Contentment is not what Paxus seeks, not from this commune, not for it. There is something more exciting, more fulfilling, beyond full bellies and agreeable work. Paxus, ne Earl Schuyler Flansburgh III, is the Ivy League offspring of a successful Boston architect and his wife, a general's daughter. He is a self-described revolutionary whose letter applying for membership to Twin Oaks contained this warning: If you like the way things are, then you might want me to stay away.

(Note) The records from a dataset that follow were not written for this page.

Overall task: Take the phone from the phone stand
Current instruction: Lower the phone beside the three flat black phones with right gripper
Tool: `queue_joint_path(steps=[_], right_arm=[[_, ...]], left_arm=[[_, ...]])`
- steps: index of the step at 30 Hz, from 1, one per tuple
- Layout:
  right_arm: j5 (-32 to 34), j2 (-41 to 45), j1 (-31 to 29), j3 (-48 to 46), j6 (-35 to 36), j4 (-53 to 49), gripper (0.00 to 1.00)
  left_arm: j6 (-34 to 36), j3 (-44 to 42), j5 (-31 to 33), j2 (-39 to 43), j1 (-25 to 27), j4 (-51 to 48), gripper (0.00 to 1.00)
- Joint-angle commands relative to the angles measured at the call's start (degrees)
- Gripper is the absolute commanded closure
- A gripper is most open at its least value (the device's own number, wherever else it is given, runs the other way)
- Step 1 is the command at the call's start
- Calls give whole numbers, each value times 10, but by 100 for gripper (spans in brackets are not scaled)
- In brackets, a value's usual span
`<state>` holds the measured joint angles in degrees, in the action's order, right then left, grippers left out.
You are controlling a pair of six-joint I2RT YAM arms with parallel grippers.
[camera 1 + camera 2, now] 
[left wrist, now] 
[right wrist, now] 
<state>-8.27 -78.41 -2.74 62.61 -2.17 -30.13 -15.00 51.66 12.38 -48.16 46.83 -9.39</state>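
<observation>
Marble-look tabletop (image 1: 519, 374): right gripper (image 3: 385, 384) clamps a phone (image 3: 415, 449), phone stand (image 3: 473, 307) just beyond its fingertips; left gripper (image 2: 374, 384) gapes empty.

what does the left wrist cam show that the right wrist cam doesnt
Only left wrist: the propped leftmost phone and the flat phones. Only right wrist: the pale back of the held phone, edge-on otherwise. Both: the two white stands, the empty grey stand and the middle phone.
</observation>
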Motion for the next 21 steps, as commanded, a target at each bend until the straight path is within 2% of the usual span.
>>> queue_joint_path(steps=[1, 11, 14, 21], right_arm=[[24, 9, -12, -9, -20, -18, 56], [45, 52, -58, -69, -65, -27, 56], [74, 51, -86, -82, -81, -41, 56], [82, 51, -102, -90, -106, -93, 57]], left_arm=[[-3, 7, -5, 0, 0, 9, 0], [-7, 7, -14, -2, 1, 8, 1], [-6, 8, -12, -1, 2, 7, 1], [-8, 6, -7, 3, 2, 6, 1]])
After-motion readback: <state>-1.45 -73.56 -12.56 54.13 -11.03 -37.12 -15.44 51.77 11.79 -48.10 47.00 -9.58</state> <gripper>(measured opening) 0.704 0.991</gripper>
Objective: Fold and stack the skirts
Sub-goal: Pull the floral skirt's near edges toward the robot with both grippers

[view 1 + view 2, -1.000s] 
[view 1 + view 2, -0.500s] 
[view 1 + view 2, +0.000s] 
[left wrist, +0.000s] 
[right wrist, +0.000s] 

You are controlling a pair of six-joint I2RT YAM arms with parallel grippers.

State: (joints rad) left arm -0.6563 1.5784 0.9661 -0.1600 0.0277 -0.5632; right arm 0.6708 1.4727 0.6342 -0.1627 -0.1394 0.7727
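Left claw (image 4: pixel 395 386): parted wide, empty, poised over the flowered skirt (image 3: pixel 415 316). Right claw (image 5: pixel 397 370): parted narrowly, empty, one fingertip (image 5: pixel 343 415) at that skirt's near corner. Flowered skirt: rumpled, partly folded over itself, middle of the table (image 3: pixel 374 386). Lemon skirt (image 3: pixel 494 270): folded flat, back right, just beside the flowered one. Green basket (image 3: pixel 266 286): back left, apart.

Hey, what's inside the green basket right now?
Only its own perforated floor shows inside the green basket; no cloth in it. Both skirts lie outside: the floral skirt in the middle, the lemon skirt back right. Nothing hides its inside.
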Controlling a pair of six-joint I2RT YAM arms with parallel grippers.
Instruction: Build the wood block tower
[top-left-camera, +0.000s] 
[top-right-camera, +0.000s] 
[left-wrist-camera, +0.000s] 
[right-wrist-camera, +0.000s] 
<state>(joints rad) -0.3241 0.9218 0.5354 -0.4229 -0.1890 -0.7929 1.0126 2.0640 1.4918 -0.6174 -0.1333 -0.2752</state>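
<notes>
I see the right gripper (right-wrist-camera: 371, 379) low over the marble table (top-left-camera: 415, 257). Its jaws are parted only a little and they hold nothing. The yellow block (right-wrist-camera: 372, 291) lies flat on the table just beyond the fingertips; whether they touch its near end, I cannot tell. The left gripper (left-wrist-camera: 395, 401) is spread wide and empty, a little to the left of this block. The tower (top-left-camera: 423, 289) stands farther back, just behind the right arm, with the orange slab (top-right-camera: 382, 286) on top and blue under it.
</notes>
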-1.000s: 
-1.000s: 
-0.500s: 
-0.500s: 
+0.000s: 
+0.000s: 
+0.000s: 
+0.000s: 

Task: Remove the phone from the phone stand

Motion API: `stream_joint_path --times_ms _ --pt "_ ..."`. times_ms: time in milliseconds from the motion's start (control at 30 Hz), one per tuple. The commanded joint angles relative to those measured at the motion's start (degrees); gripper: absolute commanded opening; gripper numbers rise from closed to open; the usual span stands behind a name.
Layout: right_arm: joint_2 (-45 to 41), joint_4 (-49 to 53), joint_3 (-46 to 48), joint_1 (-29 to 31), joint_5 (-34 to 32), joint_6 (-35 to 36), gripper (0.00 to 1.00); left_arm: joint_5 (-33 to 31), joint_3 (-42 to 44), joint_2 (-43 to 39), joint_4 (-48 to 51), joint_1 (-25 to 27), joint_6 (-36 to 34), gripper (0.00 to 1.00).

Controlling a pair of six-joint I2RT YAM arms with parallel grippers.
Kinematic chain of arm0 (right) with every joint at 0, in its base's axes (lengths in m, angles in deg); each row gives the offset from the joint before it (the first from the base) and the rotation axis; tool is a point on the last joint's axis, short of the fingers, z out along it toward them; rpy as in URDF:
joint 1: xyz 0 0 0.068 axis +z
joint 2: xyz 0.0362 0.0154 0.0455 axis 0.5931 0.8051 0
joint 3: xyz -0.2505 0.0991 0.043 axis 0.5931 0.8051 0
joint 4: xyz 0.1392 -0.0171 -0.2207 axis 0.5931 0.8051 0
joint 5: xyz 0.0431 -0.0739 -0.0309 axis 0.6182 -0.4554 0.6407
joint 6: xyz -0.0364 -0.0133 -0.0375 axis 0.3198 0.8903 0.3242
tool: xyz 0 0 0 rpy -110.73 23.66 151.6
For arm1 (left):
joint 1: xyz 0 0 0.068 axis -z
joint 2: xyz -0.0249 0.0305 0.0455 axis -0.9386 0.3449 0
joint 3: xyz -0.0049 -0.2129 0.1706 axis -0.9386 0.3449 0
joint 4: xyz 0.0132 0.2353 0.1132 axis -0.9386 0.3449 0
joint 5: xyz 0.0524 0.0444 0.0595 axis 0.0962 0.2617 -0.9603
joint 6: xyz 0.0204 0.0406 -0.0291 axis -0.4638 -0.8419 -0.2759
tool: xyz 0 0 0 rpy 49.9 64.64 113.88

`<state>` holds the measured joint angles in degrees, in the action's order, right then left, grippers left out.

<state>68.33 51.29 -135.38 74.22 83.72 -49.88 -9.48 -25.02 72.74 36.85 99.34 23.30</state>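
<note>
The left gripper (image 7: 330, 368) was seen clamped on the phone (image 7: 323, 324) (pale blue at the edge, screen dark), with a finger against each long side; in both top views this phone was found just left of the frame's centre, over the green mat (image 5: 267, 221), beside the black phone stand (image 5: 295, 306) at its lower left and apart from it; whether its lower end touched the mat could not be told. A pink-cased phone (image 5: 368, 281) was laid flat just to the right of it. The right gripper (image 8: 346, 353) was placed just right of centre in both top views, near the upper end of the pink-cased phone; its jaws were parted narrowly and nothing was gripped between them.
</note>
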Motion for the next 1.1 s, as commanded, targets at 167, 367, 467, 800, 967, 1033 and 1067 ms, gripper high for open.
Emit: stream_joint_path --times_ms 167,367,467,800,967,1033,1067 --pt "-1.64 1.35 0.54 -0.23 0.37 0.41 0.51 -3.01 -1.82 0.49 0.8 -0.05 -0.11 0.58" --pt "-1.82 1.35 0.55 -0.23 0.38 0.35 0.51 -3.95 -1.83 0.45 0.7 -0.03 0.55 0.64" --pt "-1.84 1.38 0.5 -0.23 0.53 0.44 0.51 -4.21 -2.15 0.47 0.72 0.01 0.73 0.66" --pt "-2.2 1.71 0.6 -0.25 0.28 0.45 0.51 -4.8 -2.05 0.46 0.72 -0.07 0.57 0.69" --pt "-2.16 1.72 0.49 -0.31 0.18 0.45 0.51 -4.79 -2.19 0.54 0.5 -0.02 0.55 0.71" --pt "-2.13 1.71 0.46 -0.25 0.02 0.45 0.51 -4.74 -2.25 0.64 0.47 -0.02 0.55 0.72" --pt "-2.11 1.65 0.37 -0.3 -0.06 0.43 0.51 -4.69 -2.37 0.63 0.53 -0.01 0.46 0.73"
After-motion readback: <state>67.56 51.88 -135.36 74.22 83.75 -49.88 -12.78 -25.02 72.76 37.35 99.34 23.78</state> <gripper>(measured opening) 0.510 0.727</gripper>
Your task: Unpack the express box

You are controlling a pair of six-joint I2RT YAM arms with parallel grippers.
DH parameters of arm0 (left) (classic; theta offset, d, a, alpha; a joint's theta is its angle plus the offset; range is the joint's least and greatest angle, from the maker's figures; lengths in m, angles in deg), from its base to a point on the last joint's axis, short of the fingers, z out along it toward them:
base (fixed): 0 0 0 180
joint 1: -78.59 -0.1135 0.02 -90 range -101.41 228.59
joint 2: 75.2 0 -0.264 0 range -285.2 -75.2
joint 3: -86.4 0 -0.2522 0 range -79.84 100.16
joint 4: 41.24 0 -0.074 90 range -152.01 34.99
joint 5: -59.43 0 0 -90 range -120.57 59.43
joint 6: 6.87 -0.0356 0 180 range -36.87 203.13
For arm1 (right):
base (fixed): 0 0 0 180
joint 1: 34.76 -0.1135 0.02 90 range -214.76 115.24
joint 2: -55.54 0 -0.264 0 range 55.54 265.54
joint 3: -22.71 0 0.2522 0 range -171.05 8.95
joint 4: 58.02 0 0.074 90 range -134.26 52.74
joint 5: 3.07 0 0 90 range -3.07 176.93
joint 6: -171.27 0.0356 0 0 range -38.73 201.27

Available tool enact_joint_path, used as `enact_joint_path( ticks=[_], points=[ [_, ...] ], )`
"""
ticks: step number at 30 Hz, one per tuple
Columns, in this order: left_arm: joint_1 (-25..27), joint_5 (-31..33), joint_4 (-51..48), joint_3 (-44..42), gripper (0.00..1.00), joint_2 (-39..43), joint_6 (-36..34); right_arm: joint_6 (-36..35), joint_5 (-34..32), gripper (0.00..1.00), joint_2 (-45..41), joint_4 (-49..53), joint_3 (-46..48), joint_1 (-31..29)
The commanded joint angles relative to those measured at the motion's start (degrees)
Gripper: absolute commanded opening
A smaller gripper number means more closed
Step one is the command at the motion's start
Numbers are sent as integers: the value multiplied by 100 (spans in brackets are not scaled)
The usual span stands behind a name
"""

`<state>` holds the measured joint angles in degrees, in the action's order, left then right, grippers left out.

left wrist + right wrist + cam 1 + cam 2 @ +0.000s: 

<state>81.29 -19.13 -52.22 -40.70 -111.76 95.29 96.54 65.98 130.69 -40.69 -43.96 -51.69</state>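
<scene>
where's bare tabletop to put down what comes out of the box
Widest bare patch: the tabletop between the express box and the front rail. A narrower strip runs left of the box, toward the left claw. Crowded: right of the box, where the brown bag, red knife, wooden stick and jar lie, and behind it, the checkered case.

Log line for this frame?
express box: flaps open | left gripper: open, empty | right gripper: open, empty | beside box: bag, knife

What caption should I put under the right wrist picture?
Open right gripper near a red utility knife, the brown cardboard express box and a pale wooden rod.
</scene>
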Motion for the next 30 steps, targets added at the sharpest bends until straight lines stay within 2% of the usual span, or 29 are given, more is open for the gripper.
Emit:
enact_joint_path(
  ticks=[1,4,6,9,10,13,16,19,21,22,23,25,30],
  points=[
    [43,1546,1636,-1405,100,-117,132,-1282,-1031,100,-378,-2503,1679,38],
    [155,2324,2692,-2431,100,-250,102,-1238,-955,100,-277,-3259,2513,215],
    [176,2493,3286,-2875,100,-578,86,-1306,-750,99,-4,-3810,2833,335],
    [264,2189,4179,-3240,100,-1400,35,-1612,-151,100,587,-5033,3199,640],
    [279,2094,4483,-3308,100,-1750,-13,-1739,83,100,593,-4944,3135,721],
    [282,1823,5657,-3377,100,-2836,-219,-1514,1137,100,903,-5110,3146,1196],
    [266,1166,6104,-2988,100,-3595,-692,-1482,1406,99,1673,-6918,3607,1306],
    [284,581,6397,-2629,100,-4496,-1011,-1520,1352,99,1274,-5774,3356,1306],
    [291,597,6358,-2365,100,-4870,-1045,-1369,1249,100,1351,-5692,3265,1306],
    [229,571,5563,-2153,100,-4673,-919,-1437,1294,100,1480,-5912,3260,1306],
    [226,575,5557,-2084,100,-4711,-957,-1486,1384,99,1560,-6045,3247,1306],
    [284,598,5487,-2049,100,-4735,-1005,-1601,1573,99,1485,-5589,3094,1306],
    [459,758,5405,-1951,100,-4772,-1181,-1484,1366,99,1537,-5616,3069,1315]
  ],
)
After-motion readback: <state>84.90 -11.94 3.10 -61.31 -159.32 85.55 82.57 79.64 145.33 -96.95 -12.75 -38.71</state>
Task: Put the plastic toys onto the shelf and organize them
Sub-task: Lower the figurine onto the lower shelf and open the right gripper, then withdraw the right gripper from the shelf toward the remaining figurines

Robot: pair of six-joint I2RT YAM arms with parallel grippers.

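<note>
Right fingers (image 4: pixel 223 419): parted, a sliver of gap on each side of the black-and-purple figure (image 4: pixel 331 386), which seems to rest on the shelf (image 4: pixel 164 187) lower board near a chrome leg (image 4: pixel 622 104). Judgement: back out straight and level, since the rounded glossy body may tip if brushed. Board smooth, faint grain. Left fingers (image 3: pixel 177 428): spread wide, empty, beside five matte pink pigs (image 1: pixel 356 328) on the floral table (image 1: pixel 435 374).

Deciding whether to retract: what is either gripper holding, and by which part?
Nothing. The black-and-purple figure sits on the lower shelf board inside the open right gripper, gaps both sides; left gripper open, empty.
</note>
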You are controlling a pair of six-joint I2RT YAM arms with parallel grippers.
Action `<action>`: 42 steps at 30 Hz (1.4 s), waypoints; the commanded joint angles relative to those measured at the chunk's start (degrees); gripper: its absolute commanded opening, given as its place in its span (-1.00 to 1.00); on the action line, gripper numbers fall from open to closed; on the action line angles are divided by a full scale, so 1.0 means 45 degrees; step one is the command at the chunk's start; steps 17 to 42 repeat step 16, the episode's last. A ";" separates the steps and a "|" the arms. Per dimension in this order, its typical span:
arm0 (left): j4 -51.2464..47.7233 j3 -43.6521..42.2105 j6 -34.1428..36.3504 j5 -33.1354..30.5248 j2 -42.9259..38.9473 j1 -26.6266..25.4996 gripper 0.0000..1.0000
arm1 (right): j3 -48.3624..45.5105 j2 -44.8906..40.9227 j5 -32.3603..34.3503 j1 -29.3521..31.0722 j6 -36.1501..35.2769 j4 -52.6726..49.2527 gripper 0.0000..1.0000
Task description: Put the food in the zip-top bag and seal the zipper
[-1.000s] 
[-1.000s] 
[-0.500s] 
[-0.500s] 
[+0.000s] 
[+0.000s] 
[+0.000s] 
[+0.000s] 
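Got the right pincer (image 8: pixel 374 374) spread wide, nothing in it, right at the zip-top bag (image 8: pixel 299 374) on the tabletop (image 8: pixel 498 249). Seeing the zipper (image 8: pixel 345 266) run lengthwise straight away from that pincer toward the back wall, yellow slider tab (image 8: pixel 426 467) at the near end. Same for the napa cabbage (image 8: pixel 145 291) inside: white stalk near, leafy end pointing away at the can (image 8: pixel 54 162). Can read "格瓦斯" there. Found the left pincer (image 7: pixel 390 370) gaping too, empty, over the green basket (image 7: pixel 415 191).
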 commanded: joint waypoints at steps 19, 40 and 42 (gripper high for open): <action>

He was invited to join last spring. Since then, he has thrown himself into efforts to recruit younger members, secure the commune's economic base and prod its social conscience. He holds degrees from Cornell in industrial engineering and economics, and notes casually that his younger brother is a rock star. Pax himself resembles a counterculture teen idol, with his chiseled features and neo-hippie hair, though he is 41. Pax is an advocate of open relationships and an active member of the commune's polyamorous group. Philosophically, Kat herself admires the ideal of love without possessiveness or jealousy. Practically, she knows that it is an impossible feat for most humans. When a beautiful, earnest young friend named Alex starts falling for Pax, Kat cannot help herself. Don't, she cautions her. He will never be yours. Alex takes the chance, and even attends the polyamorous group's meetings in an effort to conquer her pangs of jealousy. When Pax and another lover ask Alex if they can borrow her bedroom for a nap one afternoon, Alex agrees, later telling girlfriends over herbal tea that she is proud to have reached "a more spacious place." But her heart is not really in this, she later confides, her customary guard down. "I'm not polyamorous," she says with a rueful laugh. "I'm polyconvenient. I want to be with Pax."


Pax's resume is an alternative adventure story: ocean engineer in Hawaii, smuggler of Tibetan monks across the Himalayas, software entrepreneur. He has hitchhiked across the Pacific on sailboats and run anti-nuclear campaigns for Friends of the Earth. To avoid deportation from the Czech Republic during an important anti-nuclear campaign, he married a Czech woman. She is described on his resume as a "political activist and retired bank robber," but they seldom see each other. He has an uncanny knack for being in the middle of political turmoil: Panama, Nicaragua, Eastern Europe. He refers to his own country as "the untied snakes" and also eschews capitalization of the pronoun "i." He can offer thesis-quality arguments for both practices.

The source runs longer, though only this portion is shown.